Farmers urged to donate food to help people in need

Judy Dow, head of philanthropy at the Norfolk Community Foundation, and Sam Chapman-Allen, leader of

Farmers have been urged to support food partnerships such as the Burrell Shop in Thetford. Pictured at the launch are Judy Dow of the Norfolk Community Foundation and Breckland Council leader Sam Chapman-Allen - Credit: Gary Donnison

Norfolk farmers have been urged to donate surplus or discounted food to help community networks feed a growing number of people in need during the Covid-19 pandemic.

While farm shops and food businesses have seen a surge in customers during the lockdown, business closures have increased pressures on family incomes - and heightened demand for food bank services.

An online seminar later this month will explore the opportunities to create cross-sector "food partnerships" to unite private businesses with the voluntary sector and local councils to meet this urgent need.

The online event on April 26, run by the New Anglia Local Enterprise Partnership (LEP), offers inspiration from existing projects including the Burrell Shop in Thetford.

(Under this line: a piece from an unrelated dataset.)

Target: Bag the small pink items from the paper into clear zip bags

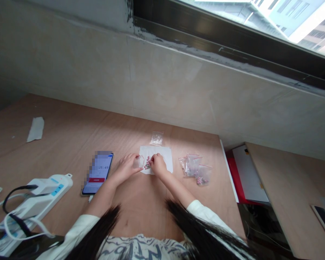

That initiative, opened in November by the Norfolk Community Foundation in Thetford, provides affordable fresh food to nearby households who sign up as members of the scheme. Another shop is due to be opened in Gorleston, near Great Yarmouth, in the summer. 

Judy Dow, head of philanthropy at the foundation, said there were many other examples of community networks springing up across the county - and they all needed a supply of food after demand went "through the roof" during the pandemic.

"Farmers are key to the sustainability of these stores," she said. "The Burrell Shop is an example of people who are trying to support food security throughout Norfolk.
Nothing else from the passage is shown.